Как обычно, за всех хотел ответить Смыков, но вполне обычные слова почему-то застряли у него в горле. Пришлось объясняться Цыпфу:
– Дел, знаете ли, накопилось… Да и честь пора знать, как говорится.
– Ну как хотите. – Продрогшая Бацилла поплотнее завернулась в черное анархистское знамя, составлявшее весь ее наряд. – А я думала, вы нам в Воронках поможете…
– Вот он останется, – Цыпф кивнул на Зяблика. – Душевный друг дона Эстебана.
– А может, я останусь? – внезапно выпалил Смыков, не сводивший с Бациллы глаз. – Пусть лучше Зяблик в Кастилию идет.
– Ага, ждут меня там! – сплюнул в сторону Зяблик. – Тем более что я только десять слов по-ихнему знаю…
– Сволочь ты, Смыков, – сказала Верка с чувством. – Мало что кобель, так еще и сволочь.
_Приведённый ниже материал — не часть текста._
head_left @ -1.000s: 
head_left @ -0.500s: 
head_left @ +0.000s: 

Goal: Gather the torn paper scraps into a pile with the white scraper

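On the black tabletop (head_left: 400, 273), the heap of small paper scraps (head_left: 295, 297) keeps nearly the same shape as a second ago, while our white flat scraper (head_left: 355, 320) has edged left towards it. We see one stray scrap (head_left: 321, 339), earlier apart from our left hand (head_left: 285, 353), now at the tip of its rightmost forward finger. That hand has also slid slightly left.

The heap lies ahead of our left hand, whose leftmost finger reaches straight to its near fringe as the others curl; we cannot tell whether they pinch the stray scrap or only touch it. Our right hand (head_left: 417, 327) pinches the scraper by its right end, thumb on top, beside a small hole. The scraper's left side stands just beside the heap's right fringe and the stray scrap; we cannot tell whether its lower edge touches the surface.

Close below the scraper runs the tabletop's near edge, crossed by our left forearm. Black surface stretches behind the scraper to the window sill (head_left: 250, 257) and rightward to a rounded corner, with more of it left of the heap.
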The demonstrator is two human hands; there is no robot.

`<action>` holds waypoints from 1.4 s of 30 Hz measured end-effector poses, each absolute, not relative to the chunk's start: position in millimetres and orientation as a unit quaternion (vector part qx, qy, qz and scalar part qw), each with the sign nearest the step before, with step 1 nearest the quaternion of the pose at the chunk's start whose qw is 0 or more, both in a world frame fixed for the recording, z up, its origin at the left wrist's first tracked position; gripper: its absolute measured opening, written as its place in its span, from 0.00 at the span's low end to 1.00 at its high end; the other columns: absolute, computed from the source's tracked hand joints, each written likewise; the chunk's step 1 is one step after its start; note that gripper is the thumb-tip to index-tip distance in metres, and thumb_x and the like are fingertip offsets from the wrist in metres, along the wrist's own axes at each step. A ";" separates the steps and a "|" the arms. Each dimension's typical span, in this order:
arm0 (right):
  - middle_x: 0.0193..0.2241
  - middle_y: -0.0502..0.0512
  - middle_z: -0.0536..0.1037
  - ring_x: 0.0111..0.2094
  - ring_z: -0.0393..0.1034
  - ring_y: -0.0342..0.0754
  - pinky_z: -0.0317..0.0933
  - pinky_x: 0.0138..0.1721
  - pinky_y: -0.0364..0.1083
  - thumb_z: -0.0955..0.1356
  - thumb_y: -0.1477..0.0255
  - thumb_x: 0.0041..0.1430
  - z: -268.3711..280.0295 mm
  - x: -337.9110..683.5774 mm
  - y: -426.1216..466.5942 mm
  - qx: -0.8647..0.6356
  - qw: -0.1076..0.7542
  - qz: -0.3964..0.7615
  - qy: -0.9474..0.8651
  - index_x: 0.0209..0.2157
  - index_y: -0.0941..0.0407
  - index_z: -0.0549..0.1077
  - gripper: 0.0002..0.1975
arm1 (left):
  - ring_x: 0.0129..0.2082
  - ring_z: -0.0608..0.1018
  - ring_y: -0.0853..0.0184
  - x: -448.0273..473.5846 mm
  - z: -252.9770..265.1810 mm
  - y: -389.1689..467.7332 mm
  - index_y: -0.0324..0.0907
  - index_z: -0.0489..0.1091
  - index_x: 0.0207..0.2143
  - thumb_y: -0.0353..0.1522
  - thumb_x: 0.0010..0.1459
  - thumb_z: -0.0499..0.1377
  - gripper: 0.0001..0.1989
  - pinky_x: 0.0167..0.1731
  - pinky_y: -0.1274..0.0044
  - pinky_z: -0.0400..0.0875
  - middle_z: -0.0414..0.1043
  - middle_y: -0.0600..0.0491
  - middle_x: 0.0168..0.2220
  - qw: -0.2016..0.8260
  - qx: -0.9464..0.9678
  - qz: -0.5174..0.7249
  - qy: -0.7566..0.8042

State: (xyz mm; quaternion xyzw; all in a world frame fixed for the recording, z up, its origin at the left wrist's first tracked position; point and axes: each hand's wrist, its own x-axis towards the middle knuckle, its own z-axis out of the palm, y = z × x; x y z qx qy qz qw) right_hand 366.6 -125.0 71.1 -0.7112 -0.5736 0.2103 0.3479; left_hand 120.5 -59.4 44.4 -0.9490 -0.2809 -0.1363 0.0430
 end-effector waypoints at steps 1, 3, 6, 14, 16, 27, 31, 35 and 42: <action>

Нас всех завел, а сам на попятную. Ну тогда и я никуда не пойду!
– Пошутил я… – язык Смыкова будто одеревенел, а глаза воровато забегали.
– Не обращайте внимания…
– Знаем мы твои шутки! – строго сказала Верка. – Иди, куда тебе положено, и никуда не сворачивай.
– Может, и я с ним заодно в Кастилию мотану? – оживился Жердев. – Киркопов своих вам на помощь приведу, если они еще с тоски не передохли. Ребята замечательные! Дубинами орудуют почище, чем кастильцы мечами! А уж когда до рукопашной дойдет, им вообще удержу нет!
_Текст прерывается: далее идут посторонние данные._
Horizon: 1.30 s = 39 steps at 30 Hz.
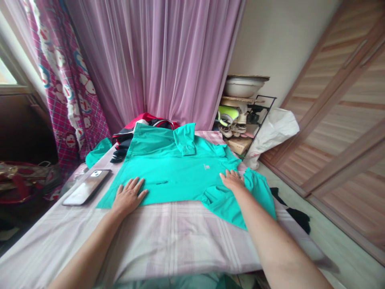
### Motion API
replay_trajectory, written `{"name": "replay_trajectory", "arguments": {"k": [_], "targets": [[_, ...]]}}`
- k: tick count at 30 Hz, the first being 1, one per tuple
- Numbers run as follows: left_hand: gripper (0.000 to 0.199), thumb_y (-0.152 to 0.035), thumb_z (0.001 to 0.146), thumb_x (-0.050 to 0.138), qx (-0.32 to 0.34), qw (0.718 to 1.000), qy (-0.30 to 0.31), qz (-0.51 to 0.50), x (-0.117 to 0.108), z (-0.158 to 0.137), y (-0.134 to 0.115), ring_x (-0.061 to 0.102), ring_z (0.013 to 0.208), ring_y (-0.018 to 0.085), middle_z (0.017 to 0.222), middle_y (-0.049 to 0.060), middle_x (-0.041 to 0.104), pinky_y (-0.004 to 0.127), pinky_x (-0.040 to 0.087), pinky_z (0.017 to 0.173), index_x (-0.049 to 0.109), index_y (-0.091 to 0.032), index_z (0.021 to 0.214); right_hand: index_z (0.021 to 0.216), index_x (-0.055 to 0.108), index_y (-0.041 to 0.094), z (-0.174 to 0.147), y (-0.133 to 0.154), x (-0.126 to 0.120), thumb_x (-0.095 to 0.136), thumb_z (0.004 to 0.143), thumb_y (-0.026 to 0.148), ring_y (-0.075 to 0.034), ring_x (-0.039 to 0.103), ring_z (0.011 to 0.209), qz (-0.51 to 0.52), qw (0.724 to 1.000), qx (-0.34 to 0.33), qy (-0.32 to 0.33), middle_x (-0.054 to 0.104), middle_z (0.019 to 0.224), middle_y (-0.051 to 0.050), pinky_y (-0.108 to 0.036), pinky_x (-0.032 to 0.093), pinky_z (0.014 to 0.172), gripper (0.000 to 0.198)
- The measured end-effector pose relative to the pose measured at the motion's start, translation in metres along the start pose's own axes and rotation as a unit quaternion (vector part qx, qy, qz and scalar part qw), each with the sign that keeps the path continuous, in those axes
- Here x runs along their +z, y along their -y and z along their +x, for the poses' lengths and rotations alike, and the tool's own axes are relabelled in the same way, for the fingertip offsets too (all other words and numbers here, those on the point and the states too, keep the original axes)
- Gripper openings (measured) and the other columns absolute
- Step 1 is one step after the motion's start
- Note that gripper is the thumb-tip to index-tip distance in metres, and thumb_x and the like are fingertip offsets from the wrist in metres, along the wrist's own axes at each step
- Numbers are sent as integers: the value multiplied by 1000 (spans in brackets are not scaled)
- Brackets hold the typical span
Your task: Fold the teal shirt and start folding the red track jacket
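We rested left hand (129, 196), spread, right hand (233, 180), loosely spread, on turquoise jacket (180, 172); sleeve (230, 208) near right edge of plaid sheet (186, 241) risked sliding off if tugged.

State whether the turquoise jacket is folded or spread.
Mostly spread: the jacket lies flat under left hand and right hand, one sleeve folded across it.

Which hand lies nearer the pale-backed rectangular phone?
The left hand, on the turquoise fabric garment; the right hand lies farther off, by the white logo.
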State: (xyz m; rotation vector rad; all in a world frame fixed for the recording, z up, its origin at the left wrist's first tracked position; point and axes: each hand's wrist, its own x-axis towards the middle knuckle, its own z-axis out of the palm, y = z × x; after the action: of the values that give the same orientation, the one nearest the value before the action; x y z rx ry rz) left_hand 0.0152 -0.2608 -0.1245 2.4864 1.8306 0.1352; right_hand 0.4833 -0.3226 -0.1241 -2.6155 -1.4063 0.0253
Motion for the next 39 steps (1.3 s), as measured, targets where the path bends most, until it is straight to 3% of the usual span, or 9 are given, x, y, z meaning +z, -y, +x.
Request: {"name": "replay_trajectory", "arguments": {"k": [5,7,10,18,20,25,29,34,39], "targets": [[63,-54,97,37,-3,1000,1,8,0,-1,-1,23,154,30,166,4,32,56,21,121,35,-32,157,153,44,22,-3,12,-10,30,101,49,-31,33,149,-22,997,-67,20,36,162,-15,-59,25,118,61],[63,-54,98,37,-2,1000,1,11,-1,-2,-1,23,154,30,166,4,32,55,20,122,36,-31,157,150,50,21,2,13,-16,33,100,52,-34,40,145,-33,996,-55,60,42,158,-18,-62,31,114,61],[64,-55,97,36,0,1000,2,12,-3,-2,-2,24,154,30,166,4,32,54,21,122,36,-32,157,145,55,18,12,18,-23,33,100,51,-37,46,140,-42,996,-60,58,47,153,-21,-63,34,111,60],[63,-52,98,39,-2,999,1,34,-3,-5,-2,25,153,29,165,3,33,53,23,122,36,-31,157,152,46,21,28,29,-25,40,101,42,-30,26,151,-68,989,-129,26,34,163,-14,-54,18,122,55],[61,-50,98,39,5,999,-10,39,-2,-5,-1,27,153,29,164,4,34,54,24,121,37,-30,156,153,43,21,33,24,-23,37,101,44,-28,23,152,-95,988,-117,29,32,165,-11,-54,15,123,57],[60,-49,98,39,15,998,-28,48,4,-6,2,30,152,29,164,5,36,56,26,120,39,-29,155,157,36,18,43,14,-17,20,103,48,-29,28,150,-100,994,19,49,34,163,-14,-57,22,120,63],[60,-49,97,40,18,998,-36,52,9,-5,6,31,151,29,163,4,37,56,27,120,40,-31,154,156,38,14,45,14,-18,20,103,46,-29,29,150,-82,995,27,47,35,162,-16,-56,26,118,64],[60,-49,97,42,21,998,-44,36,10,-5,5,31,151,30,162,5,38,57,27,120,42,-30,154,155,39,14,29,23,-28,27,103,44,-29,24,152,-100,994,-12,31,29,165,-15,-57,19,121,62],[57,-49,97,45,13,999,-53,4,4,-9,-3,33,150,30,161,7,41,57,27,120,46,-29,151,155,41,24,-21,48,-14,33,101,45,-30,29,150,-48,992,-110,-31,32,164,-13,-59,26,116,58]]}}
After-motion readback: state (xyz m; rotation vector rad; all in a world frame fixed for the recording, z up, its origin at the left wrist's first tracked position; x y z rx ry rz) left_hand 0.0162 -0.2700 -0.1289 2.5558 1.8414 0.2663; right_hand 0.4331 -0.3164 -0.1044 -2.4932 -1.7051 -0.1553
– Нет уж! – решительно возразил Зяблик. – Как-нибудь без киркопов обойдемся. Не хватало еще, чтобы всякая нелюдь в наши дела вмешивалась.
– Сами-то вы с нелюдью знаетесь – и ничего! – буркнул Жердев.
– Вы кого имеете в виду? – прищурилась Лилечка. – Дядю Тему? Да он, если хотите знать, звания человека больше любого из нас заслуживает! Такими люди только через тысячу лет будут… если вообще будут.
– В самом деле? – заинтересовалась Бацилла. – Вы про Белого Чужака сейчас говорили? Вот бы на него глянуть! Я, между прочим, с детства мечтала другой стать. Красивой и вечно молодой!
– Вы и сейчас ничего, – рука Смыкова как бы помимо его воли оттянула край знамени, прикрывавший грудь Бациллы, – очень даже ничего…
– Хотите верьте, хотите нет, но ваша мечта может исполниться. – Верка плечом оттеснила в сторону сомлевшего от похоти Смыкова. – Скоро у каждого человека появится возможность изменить свою природу. Все желающие обретут и вечную молодость, и красоту, и еще много чего… Тот, кого вы называете Белым Чужаком, укажет людям путь в благословенную страну, где нет ни болезней, ни горя, ни старости. Путь этот, правда, будет нелегким, и не все смогут осилить его… Но об этом мы поговорим позже, когда вы вернетесь из Воронков, а я из Талашевска.
– Так вы, значит, в Талашевск собираетесь, – оживилась Бацилла. – Может вам адресочек нашего человека дать? Или у вас там свои связи?
– Никого у меня там нет… – вздохнула Верка. – Одни могилы… А ваш человек кто – мужик, баба?
– Мужчина. Очень из себя видный. Бывший морской офицер. Правда, он сейчас под бродягу косит.
– Ладно, согласна… Где его там искать?
Великодушная Бацилла не только снабдила Верку адресом своего человека, но и дала в дорогу провожатого, хорошо знавшего все тропы лесисто-болотистой Отчины.
В город Верка нахрапом соваться не стала, а сначала завернула в хорошо ей знакомые развалины районного тубдиспансера, в свое время служившего последним пристанищем для тех, кого контакт с чужими народами одарил не только новыми впечатлениями, но и всякими экзотическими болезнями. Естественно, что с той самой поры это место пользовалось весьма дурной славой.
Здесь Верка устроила тайник, в котором спрятала пистолет, большую часть бдолаха и все вещи, имевшие будетляндское происхождение, что стоило ей немалых душевных мук. Особенно жалко было расставаться с удобными и легкими ботинками, не знавшими сноса в буквальном смысле.
Еще некоторое время ушло на то, чтобы привести себя в достаточно затрапезный вид – припорошить пылью и сажей лицо, по-старушечьи низко повязать драный платок, заменить брюки на длинную и бесформенную домотканую юбку.
Критически осмотрев себя в зеркальце, Верка сказала, обращаясь к воронам, рассевшимся на обгорелых стропилах крыши:
– Была я девка-хохотушка, а стала бабка-побирушка.
С собой в город Верка захватила только замызганную торбу, в которой было всего понемногу: хлебных корок, вяленой саранчи, черствых «манек» и прошлогоднего жмыха (хочешь – ешь его, а хочешь – мозоли им с пяток соскребай).